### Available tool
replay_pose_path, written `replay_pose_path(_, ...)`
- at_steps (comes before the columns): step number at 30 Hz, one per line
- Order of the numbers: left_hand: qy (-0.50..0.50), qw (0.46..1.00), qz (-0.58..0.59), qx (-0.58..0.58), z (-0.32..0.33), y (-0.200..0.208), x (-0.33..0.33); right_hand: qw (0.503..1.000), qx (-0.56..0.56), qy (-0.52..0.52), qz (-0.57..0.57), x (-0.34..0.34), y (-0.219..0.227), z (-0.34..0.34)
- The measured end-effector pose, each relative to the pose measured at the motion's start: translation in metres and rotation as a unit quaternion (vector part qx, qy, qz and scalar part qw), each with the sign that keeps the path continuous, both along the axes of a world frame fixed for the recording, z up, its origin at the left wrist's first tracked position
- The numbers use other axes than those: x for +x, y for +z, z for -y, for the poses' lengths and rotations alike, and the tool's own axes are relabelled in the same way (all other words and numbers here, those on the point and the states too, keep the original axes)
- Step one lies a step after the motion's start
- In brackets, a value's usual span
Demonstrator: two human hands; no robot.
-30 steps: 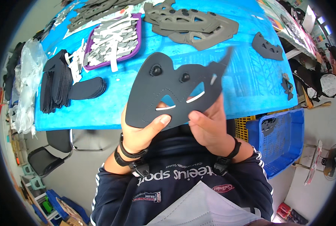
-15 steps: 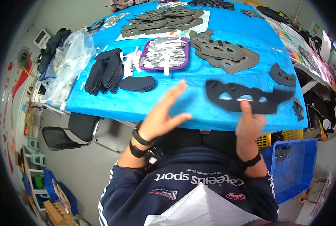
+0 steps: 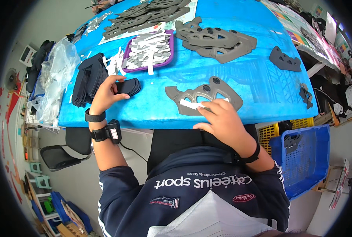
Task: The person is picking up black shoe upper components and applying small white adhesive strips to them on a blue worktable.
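A grey shaped foam piece [image 3: 231, 93] with cut-out openings and two dark round spots lies flat near the table's front edge. Along its lower part runs a white strip [image 3: 190, 104], partly covered by the fingers of my right hand [image 3: 223, 122]. That hand rests on the piece with fingers extended and thumb apart, so it is open. My left hand [image 3: 105, 94] reaches to the left end of a small stack of black rounded pads [image 3: 133, 87]. Its thumb and fingers are spread around that end; whether they touch the pads is hard to see.
Beyond the pads stands a purple tray [image 3: 169, 61] full of white and grey strips. A larger pile of black pads [image 3: 90, 79] is at left. Grey foam pieces [image 3: 223, 45] lie farther back. At right are a dark foam piece [image 3: 284, 60] and, below, a blue crate [image 3: 302, 158].
The foam piece, earlier held up in my right hand with its black side showing, now lies grey side up on the table. My left hand has moved left to the black pads.
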State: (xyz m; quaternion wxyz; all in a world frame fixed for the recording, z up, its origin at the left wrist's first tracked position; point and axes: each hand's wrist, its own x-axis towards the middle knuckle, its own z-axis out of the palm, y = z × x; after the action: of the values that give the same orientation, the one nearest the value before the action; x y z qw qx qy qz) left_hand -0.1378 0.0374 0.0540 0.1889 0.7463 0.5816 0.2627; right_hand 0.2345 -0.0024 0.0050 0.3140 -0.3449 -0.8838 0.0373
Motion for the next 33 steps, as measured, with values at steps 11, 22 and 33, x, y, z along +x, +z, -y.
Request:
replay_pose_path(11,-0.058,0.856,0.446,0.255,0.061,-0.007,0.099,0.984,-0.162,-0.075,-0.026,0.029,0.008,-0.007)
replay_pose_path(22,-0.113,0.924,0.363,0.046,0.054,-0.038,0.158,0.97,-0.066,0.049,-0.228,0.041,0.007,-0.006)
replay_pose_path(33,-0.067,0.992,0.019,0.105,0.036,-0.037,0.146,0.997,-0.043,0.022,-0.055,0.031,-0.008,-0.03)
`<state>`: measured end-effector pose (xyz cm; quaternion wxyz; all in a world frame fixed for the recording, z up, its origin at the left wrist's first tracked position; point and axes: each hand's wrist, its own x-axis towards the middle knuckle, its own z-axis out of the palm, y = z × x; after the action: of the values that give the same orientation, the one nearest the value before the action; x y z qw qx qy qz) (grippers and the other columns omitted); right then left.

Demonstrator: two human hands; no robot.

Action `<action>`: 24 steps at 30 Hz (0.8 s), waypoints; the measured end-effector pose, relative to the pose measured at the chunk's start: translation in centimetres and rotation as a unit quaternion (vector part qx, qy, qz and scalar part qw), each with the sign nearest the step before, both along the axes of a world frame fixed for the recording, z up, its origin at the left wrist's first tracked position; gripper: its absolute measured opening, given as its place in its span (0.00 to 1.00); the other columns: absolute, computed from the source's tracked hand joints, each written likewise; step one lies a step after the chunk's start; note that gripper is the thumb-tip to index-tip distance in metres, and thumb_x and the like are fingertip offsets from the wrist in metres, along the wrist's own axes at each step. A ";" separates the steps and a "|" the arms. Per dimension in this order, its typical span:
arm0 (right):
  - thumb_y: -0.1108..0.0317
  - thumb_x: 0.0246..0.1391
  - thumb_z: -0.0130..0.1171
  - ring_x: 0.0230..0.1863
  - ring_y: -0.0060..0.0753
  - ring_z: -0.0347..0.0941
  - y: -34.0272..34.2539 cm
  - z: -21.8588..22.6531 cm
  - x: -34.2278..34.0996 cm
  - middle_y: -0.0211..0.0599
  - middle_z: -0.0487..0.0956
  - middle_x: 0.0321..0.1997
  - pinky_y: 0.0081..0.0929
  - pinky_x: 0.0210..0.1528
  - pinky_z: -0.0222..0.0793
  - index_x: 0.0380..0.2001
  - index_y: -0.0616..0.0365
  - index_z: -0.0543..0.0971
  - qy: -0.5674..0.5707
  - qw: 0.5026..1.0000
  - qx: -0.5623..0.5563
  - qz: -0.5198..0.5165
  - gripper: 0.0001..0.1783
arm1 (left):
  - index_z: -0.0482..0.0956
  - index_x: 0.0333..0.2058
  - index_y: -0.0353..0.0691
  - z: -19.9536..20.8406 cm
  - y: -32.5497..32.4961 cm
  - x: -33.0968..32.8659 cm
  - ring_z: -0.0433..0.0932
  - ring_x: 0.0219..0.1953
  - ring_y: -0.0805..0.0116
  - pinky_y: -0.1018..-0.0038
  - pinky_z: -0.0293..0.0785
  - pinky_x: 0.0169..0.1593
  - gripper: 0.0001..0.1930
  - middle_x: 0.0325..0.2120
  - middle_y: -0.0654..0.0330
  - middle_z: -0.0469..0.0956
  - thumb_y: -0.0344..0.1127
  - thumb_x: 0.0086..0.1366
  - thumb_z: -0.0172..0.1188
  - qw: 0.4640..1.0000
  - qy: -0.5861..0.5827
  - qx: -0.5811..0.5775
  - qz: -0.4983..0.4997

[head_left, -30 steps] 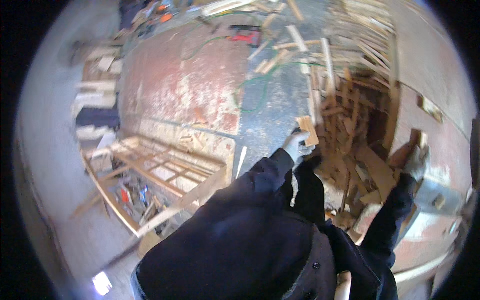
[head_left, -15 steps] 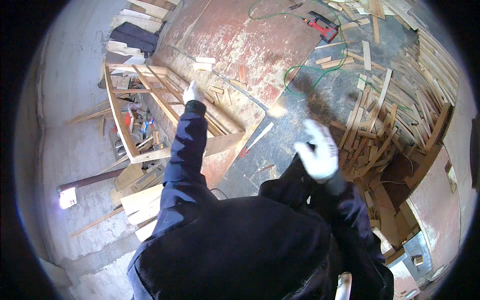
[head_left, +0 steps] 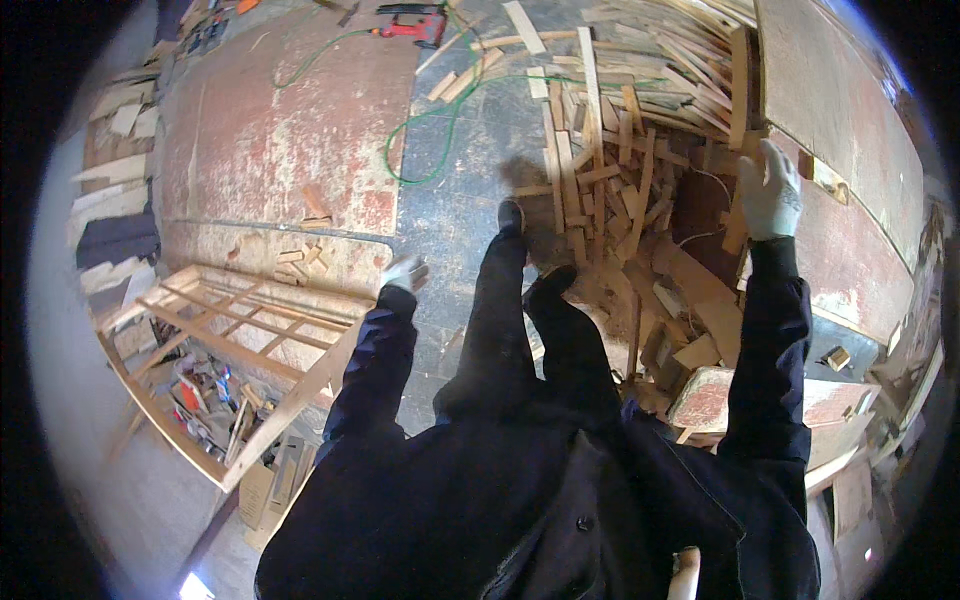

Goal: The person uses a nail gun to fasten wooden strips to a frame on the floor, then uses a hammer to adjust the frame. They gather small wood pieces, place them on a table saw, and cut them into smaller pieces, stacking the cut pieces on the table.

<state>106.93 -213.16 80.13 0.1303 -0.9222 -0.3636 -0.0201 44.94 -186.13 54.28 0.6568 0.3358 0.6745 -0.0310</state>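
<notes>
My left hand, in a white glove, is held out near the right end of a wooden frame. Its fingers are stretched out and hold nothing. The frame has long rails with thin crossbars between them. My right hand, gloved too, reaches out far to the right with fingers extended and nothing in them. It is nearest to an upright board and a large worn panel; whether it touches either I cannot tell.
Many wood offcuts are heaped ahead of my right leg. A red nail gun lies at the far side, its green hose curling over the floor. Small blocks lie on a scuffed reddish board. Cardboard pieces lie at right.
My view has turned to the right. My left hand has come away from the wooden frame, and my right hand has swung outward to the right, toward the worn panel.
</notes>
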 end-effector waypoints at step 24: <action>0.51 0.70 0.57 0.74 0.58 0.64 -4.5 -2.8 1.5 0.53 0.68 0.74 0.47 0.75 0.61 0.69 0.67 0.66 0.028 0.986 -0.137 -0.092 0.36 | 0.82 0.52 0.30 -37.5 -9.6 41.6 0.84 0.31 0.62 0.68 0.79 0.37 0.19 0.33 0.54 0.85 0.36 0.67 0.57 0.915 -0.154 -0.044 -0.370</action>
<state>108.44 -217.65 77.33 0.0109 -0.9610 -0.2730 0.0436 86.54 -195.69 16.78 0.7081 0.5326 0.3908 -0.2495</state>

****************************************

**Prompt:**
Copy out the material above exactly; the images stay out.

**Reply to the exercise:**
### Available tool
replay_pose_path, written `replay_pose_path(_, ...)`
- at_steps (comes before the columns): step number at 30 Hz, one per line
- Order of the numbers: left_hand: qy (-0.50..0.50), qw (0.46..1.00), qz (-0.58..0.59), qx (-0.58..0.58), z (-0.32..0.33), y (-0.200..0.208), x (-0.33..0.33); right_hand: qw (0.503..1.000), qx (-0.56..0.56), qy (-0.52..0.52), qz (-0.57..0.57), x (-0.34..0.34), y (-0.219..0.227), z (-0.34..0.34)
- The measured end-effector pose, each relative to the pose measured at the motion's start: translation in metres and rotation as a unit quaternion (vector part qx, qy, qz and scalar part qw), each with the sign that keeps the path continuous, both along the axes of a world frame fixed for the recording, z up, its origin at the left wrist's first tracked position
- The numbers use other axes than those: x for +x, y for +z, z for -y, for the poses' lengths and rotations alike, and the tool's own axes are relabelled in the same way (all other words and numbers here, those on the point and the states too, keep the original axes)
- Step one lies a step after the motion's start
- In brackets, a value's usual span
Demonstrator: two human hands; no robot.
-30 steps: 
-15 steps: 
+0 steps: 
Task: The person is picking up black shoe upper components and applying small white adhesive strips to them on a blue worktable.
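A grey shaped foam piece [image 3: 231, 93] with cut-out openings and two dark round spots lies flat near the table's front edge. Along its lower part runs a white strip [image 3: 190, 104], partly covered by the fingers of my right hand [image 3: 223, 122]. That hand rests on the piece with fingers extended and thumb apart, so it is open. My left hand [image 3: 105, 94] reaches to the left end of a small stack of black rounded pads [image 3: 133, 87]. Its thumb and fingers are spread around that end; whether they touch the pads is hard to see.
Beyond the pads stands a purple tray [image 3: 169, 61] full of white and grey strips. A larger pile of black pads [image 3: 90, 79] is at left. Grey foam pieces [image 3: 223, 45] lie farther back. At right are a dark foam piece [image 3: 284, 60] and, below, a blue crate [image 3: 302, 158].
The foam piece, earlier held up in my right hand with its black side showing, now lies grey side up on the table. My left hand has moved left to the black pads.
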State: (xyz m; quaternion wxyz; all in a world frame fixed for the recording, z up, its origin at the left wrist's first tracked position; point and axes: each hand's wrist, its own x-axis towards the middle knuckle, its own z-axis out of the palm, y = z × x; after the action: of the values that give the same orientation, the one nearest the value before the action; x y z qw qx qy qz) left_hand -0.1378 0.0374 0.0540 0.1889 0.7463 0.5816 0.2627; right_hand 0.2345 -0.0024 0.0050 0.3140 -0.3449 -0.8838 0.0373
Motion for the next 33 steps, as measured, with values at steps 11, 22 and 33, x, y, z along +x, +z, -y.
Request:
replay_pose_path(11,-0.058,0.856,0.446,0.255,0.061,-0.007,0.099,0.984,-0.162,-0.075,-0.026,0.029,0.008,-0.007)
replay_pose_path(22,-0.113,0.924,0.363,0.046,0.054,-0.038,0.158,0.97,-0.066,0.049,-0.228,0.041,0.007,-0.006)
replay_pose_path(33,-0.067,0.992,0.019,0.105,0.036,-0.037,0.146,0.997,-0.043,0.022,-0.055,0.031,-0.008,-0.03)
`<state>`: measured end-effector pose (xyz cm; quaternion wxyz; all in a world frame fixed for the recording, z up, its origin at the left wrist's first tracked position; point and axes: each hand's wrist, its own x-axis towards the middle knuckle, its own z-axis out of the palm, y = z × x; after the action: of the values that give the same orientation, the one nearest the value before the action; x y z qw qx qy qz) (grippers and the other columns omitted); right then left.

Demonstrator: two human hands; no robot.

Action `<action>`: 24 steps at 30 Hz (0.8 s), waypoints; the measured end-effector pose, relative to the pose measured at the chunk's start: translation in centimetres and rotation as a unit quaternion (vector part qx, qy, qz and scalar part qw), each with the sign nearest the step before, both along the axes of a world frame fixed for the recording, z up, its origin at the left wrist's first tracked position; gripper: its absolute measured opening, given as its place in its span (0.00 to 1.00); the other columns: absolute, computed from the source's tracked hand joints, each written likewise; step one lies a step after the chunk's start; note that gripper is the thumb-tip to index-tip distance in metres, and thumb_x and the like are fingertip offsets from the wrist in metres, along the wrist's own axes at each step. A ";" separates the steps and a "|" the arms. Per dimension in this order, its typical span:
arm0 (right):
  - thumb_y: -0.1108..0.0317
  - thumb_x: 0.0246..0.1391
  - thumb_z: -0.0130..0.1171
  - ring_x: 0.0230..0.1863
  - ring_y: -0.0060..0.0753
  - ring_z: -0.0347..0.0941
  - y: -34.0272..34.2539 cm
  - z: -21.8588..22.6531 cm
  - x: -34.2278..34.0996 cm
  - middle_y: -0.0211..0.0599
  - middle_z: -0.0487..0.0956
  - middle_x: 0.0321..0.1997
  - pinky_y: 0.0081..0.0929
  - pinky_x: 0.0210..0.1528
  - pinky_z: -0.0222..0.0793
  - index_x: 0.0380..0.2001
  - index_y: -0.0616..0.0365
  - index_z: -0.0543..0.0971
  - qy: -0.5674..0.5707
  - qw: 0.5026..1.0000
  - qx: -0.5623..0.5563
  - qz: -0.5198..0.5165
  - gripper: 0.0001..0.1783
arm1 (left):
  - index_z: -0.0482..0.0956
  - index_x: 0.0333..0.2058
  - index_y: -0.0353..0.0691
  - z: -19.9536..20.8406 cm
  - y: -32.5497..32.4961 cm
  - x: -33.0968..32.8659 cm
  - ring_z: -0.0433..0.0932
  - ring_x: 0.0219..0.1953
  - ring_y: -0.0805..0.0116
  - pinky_y: -0.1018..-0.0038
  - pinky_z: -0.0293..0.0785
  - pinky_x: 0.0169..0.1593
  - gripper: 0.0001..0.1930
  - middle_x: 0.0325..0.2120
  - middle_y: -0.0654..0.0330
  - middle_z: -0.0469..0.0956
  - thumb_y: -0.0344..0.1127
  - thumb_x: 0.0086..0.1366
  - thumb_z: -0.0172..0.1188
  - qw: 0.4640..1.0000
  - qy: -0.5861..0.5827
  - qx: -0.5811..0.5775
  - qz: -0.4983..0.4997

[head_left, -30 steps] 
[head_left, -15 steps] 
[head_left, +0 steps] 

Goal: The person uses a nail gun to fasten wooden strips to a frame on the floor, then uses a hammer to adjust the frame. They gather small wood pieces, place them on a table saw, and cut them into smaller pieces, stacking the cut pieces on the table.

<state>106.93 -213.16 80.13 0.1303 -0.9222 -0.3636 -0.0201 44.94 -186.13 54.28 0.6568 0.3358 0.6745 -0.0310</state>
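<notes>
My left hand, in a white glove, is held out near the right end of a wooden frame. Its fingers are stretched out and hold nothing. The frame has long rails with thin crossbars between them. My right hand, gloved too, reaches out far to the right with fingers extended and nothing in them. It is nearest to an upright board and a large worn panel; whether it touches either I cannot tell.
Many wood offcuts are heaped ahead of my right leg. A red nail gun lies at the far side, its green hose curling over the floor. Small blocks lie on a scuffed reddish board. Cardboard pieces lie at right.
My view has turned to the right. My left hand has come away from the wooden frame, and my right hand has swung outward to the right, toward the worn panel.
</notes>
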 end-effector waypoints at step 24: <action>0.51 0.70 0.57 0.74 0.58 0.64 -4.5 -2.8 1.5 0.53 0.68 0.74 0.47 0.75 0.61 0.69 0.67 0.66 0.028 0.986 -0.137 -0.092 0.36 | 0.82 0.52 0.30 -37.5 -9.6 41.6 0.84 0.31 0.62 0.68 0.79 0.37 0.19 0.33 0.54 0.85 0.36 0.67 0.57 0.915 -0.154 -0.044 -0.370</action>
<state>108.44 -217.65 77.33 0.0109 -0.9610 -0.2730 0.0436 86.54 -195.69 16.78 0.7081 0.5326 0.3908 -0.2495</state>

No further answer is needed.